Segundo Eduardo Jorge, “o Estado neste momento tem 1.027 euros para dar a um lar, 520 euros para um centro de atividades ocupacionais e 93,15 euros de ajuda para a terceira pessoa, mas não se pode ganhar mais de que 600 euros”. “Isto é ridículo. O Estado paga para nos tirar das nossas casas”, disse.

O manifestante — que foi acompanhado por membros de movimentos e associações de apoio às pessoas com deficiência – admitiu que a primeira noite foi difícil, não conseguiu dormir e sentia-se cansado e preocupado com o seu estado de saúde, mas com força para continuar.

Eduardo Jorge, tetraplégico dependente de terceiros, tinha anunciado que estaria até dia 4 de dezembro em frente à Assembleia da República, numa ação de sensibilização a favor da criação dos centros apoio à vida independente e pela desinstitucionalização dos cidadãos com deficiência.

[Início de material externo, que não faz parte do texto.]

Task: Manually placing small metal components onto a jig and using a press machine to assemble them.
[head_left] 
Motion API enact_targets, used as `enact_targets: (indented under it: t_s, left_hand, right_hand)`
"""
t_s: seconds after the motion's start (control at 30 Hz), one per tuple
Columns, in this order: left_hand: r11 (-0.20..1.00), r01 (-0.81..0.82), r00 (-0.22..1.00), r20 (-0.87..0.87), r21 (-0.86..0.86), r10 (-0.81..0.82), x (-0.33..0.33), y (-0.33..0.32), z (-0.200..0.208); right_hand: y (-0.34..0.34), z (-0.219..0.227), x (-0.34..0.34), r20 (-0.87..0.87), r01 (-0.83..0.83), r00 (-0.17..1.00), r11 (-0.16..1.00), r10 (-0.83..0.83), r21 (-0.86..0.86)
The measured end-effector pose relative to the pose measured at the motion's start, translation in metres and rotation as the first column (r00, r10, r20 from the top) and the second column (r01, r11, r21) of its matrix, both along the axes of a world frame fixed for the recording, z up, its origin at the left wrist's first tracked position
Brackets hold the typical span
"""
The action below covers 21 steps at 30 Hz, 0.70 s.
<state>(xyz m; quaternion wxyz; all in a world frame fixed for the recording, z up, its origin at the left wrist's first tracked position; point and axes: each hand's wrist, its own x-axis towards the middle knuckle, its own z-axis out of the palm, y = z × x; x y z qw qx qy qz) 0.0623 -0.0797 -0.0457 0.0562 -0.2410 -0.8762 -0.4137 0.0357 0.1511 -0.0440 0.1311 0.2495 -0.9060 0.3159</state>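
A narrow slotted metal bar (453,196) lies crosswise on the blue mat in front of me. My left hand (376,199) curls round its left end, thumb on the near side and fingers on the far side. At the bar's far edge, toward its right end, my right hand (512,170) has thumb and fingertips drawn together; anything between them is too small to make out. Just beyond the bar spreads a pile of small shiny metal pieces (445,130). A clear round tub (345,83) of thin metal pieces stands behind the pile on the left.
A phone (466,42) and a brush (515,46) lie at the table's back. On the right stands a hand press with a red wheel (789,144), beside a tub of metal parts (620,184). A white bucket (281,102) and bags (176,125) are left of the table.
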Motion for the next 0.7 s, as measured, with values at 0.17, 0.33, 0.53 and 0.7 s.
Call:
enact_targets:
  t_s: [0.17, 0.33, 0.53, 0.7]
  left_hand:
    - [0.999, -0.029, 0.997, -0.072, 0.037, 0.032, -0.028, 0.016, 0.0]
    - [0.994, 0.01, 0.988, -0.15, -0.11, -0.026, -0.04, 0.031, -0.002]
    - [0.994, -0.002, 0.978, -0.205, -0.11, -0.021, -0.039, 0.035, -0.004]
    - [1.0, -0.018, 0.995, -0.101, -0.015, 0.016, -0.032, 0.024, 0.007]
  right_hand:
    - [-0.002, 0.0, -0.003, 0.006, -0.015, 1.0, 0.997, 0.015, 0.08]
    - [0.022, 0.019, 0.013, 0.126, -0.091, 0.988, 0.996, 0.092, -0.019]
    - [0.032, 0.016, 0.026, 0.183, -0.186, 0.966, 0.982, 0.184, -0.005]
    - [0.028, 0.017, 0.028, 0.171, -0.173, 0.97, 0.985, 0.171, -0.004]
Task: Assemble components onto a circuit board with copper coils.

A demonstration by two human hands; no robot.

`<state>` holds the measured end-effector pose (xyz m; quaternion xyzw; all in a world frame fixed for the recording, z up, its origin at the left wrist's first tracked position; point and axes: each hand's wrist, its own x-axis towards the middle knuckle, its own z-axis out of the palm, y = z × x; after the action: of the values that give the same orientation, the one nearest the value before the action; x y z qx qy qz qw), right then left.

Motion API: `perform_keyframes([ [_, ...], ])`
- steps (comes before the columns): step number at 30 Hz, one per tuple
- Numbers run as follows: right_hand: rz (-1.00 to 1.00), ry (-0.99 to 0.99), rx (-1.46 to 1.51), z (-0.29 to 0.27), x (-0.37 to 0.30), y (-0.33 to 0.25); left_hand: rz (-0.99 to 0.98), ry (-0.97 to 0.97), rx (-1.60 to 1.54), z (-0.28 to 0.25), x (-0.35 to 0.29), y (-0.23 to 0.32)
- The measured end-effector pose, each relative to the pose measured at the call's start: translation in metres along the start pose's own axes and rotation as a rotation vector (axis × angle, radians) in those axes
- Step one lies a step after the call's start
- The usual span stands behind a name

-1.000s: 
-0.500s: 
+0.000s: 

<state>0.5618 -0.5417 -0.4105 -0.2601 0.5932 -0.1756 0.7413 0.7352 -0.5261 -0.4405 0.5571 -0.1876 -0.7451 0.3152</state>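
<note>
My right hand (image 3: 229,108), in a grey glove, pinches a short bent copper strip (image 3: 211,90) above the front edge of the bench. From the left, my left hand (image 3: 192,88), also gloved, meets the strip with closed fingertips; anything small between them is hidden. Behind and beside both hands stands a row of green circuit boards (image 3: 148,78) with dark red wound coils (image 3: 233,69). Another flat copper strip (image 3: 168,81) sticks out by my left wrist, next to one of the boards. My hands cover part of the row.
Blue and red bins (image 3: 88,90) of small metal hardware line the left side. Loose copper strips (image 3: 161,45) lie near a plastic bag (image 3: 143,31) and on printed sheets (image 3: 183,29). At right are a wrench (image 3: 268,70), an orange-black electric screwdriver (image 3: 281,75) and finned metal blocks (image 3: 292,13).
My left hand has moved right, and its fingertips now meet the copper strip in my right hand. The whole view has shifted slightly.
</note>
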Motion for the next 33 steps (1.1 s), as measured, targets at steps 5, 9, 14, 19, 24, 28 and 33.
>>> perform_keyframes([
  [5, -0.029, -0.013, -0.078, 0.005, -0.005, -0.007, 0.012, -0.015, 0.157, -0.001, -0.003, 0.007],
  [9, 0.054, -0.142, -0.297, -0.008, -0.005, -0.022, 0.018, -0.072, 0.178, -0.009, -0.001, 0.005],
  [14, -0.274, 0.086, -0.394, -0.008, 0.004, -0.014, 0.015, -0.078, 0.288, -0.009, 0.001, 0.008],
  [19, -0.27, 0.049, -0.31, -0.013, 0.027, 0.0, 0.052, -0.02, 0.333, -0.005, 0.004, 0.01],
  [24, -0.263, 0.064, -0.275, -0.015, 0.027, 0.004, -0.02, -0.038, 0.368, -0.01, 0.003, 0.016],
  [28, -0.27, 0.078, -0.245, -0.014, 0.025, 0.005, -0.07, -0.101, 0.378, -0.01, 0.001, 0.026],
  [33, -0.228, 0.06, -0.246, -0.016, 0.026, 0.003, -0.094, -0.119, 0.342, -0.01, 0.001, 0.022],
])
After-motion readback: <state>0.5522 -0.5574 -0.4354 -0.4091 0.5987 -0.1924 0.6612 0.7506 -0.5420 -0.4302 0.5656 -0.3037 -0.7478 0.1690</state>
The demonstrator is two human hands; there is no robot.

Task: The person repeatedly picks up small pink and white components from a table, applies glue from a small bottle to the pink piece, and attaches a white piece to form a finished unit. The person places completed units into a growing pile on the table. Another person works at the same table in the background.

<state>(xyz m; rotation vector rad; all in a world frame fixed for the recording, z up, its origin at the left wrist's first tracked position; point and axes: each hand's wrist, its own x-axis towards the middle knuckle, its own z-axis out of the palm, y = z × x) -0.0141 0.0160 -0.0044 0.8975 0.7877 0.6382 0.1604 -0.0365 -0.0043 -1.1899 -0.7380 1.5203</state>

A coordenadora do Bloco de Esquerda (BE), Catarina Martins, deslocou-se ao local do protesto pelas 11h00 de domingo e lamentou, em declarações aos jornalistas, que a proposta do partido que permitia às pessoas institucionalizadas como o Eduardo também tivessem direito aos projetos de vida independente tenha sido chumbada pelo PS e pelos partidos da direita na semana passada, no âmbito das votações do Orçamento de Estado para 2019.

“Achamos, ainda assim, que o Governo deve ouvir o Eduardo porque tem possibilidade, no âmbito das suas competências, de alargar os projetos e torná-los mais capazes de dar resposta concreta às pessoas com deficiência e respeitar as escolhas de pessoas como o Eduardo que querem viver na sua casa”, disse, lembrando que na segunda-feira se assinalam os direitos das pessoas com deficiência.

O caso do Eduardo lança assim este alerta: “o Estado que paga a uma instituição nega a mesma verba a essa pessoa para que possa contratar assistência pessoal para a apoiar em casa”.

“O Eduardo tem uma casa e gostava de viver na sua casa, mas porque o Estado não o apoia a contratar um assistente pessoal e ele não pode viver sozinho tem que estar institucionalizado, mas a verba que o Estado recusa ao Eduardo é a mesma verba que dá a uma instituição para que o Eduardo lá possa estar. Isto é absurdo, porque é negar às pessoas com deficiência o direito a escolherem como querem viver quando elas têm a sua vida organizada, trabalham, têm rendimentos, têm direito a fazer essa escolha”, insistiu Catarina Martins.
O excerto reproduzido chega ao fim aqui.